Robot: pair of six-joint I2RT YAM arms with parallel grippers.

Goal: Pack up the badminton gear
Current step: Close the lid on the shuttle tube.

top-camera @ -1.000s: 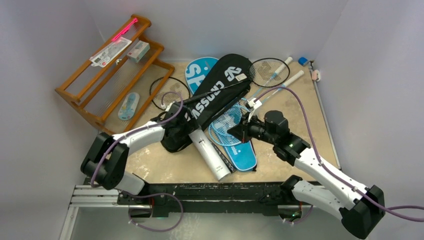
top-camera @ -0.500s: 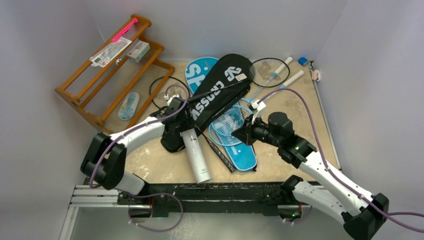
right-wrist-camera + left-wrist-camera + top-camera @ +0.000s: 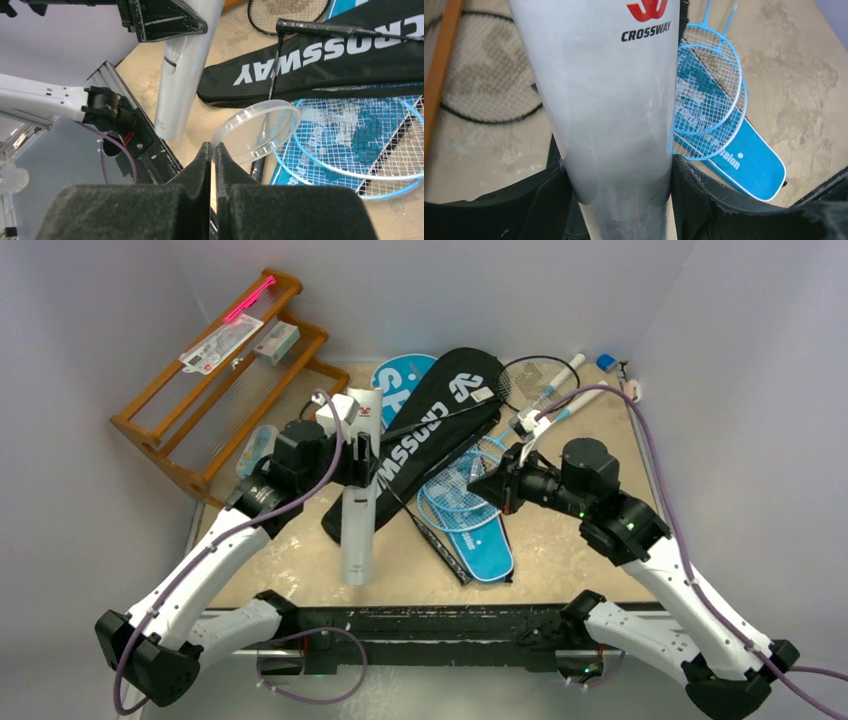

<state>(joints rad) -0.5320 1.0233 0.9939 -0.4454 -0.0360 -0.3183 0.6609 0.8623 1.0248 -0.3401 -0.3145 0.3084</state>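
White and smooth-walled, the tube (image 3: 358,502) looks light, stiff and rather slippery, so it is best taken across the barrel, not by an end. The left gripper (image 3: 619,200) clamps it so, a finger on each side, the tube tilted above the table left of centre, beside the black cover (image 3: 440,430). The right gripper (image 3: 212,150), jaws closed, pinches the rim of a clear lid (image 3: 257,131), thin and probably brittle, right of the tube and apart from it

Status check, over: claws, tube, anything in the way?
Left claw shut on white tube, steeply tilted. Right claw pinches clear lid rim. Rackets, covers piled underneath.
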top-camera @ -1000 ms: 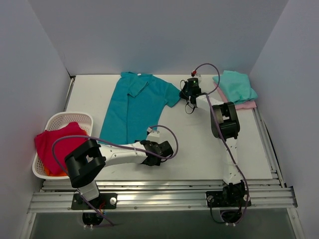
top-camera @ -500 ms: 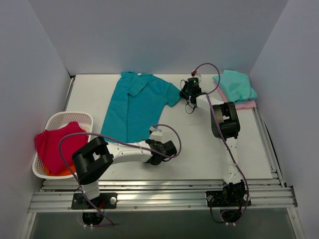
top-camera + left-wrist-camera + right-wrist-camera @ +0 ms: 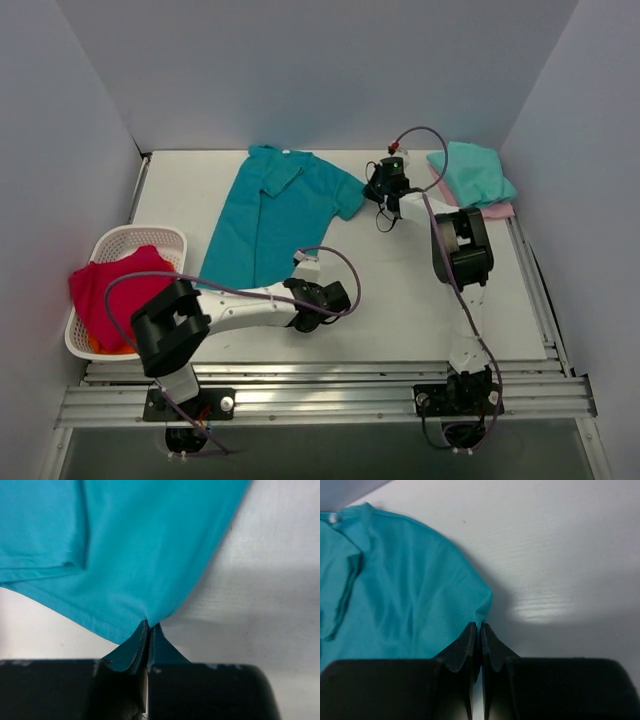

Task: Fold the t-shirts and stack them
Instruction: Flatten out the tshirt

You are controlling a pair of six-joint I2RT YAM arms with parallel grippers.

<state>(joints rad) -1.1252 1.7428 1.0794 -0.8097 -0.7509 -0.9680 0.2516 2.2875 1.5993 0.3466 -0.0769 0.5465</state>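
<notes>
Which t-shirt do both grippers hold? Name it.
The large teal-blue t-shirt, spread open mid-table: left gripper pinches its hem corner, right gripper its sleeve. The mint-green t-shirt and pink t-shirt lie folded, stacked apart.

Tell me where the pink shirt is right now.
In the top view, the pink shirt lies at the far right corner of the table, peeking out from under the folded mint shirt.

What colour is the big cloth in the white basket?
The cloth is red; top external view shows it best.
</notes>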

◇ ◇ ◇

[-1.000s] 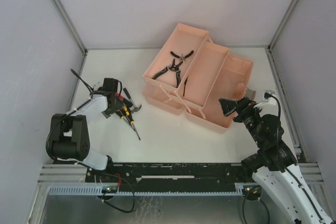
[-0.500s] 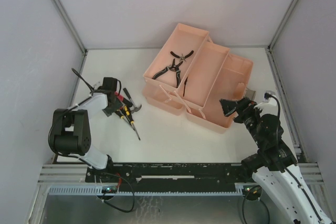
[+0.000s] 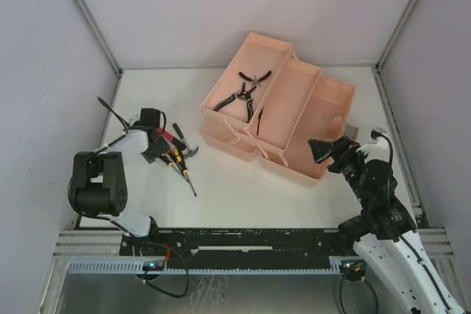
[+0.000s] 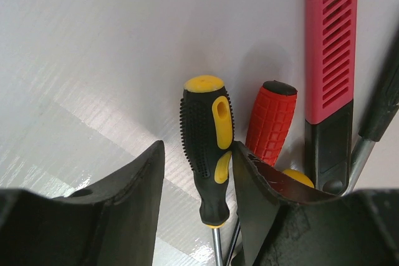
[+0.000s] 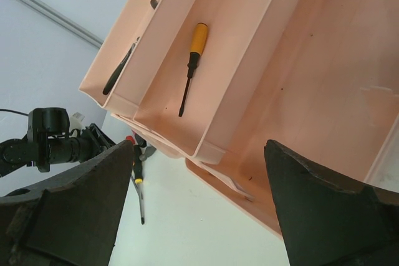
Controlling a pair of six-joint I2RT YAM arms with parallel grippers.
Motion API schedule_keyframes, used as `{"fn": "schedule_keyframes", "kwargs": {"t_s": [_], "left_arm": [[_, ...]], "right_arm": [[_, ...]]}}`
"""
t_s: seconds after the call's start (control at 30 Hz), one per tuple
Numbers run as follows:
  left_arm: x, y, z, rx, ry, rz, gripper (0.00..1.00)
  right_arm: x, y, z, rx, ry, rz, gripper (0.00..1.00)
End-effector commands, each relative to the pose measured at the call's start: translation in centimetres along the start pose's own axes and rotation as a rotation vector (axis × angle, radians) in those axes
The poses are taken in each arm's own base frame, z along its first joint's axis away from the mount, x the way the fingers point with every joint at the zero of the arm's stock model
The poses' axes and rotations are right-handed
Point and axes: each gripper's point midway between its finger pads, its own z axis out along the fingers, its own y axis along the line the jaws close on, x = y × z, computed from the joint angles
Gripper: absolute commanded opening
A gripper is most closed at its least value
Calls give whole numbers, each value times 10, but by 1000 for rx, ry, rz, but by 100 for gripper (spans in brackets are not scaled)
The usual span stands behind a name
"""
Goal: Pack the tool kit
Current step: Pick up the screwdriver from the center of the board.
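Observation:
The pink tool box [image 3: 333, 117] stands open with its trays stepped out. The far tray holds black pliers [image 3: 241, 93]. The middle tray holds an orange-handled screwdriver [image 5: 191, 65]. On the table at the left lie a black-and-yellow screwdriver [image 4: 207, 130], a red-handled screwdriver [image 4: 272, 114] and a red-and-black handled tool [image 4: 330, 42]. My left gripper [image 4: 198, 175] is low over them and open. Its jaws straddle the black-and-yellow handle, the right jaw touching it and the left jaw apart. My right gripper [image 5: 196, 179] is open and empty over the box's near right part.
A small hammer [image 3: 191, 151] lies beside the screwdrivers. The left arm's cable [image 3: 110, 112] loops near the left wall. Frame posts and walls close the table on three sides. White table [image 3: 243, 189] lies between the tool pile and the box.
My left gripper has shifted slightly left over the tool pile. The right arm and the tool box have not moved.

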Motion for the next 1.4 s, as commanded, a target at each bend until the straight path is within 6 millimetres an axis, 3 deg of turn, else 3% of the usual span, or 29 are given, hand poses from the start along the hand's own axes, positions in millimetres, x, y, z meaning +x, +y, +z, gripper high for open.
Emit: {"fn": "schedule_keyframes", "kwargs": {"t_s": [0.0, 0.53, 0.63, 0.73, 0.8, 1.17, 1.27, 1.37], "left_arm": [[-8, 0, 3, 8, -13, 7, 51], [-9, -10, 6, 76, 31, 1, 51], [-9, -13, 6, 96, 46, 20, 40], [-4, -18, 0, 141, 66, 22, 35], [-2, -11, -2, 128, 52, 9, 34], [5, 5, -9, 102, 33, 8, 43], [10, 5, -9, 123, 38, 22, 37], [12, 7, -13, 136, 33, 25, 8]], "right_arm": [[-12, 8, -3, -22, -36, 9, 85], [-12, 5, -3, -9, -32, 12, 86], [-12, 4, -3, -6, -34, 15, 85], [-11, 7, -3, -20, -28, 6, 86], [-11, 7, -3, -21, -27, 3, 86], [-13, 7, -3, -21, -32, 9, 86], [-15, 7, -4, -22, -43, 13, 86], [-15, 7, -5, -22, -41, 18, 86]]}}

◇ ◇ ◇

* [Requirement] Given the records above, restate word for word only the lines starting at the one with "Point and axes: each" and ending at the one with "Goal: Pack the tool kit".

* [Task output]
Point and axes: each gripper's point midway between its finger pads, its own z axis out along the fingers, its own y axis along the line the jaws close on, x = y × z, computed from the joint angles
Gripper: absolute commanded opening
A gripper is most closed at its least value
Calls give whole numbers, each value times 10, but by 1000 for rx, ry, rz, but by 100 for gripper (spans in brackets are not scaled)
The usual span stands behind a name
"""
Goal: Pack the tool kit

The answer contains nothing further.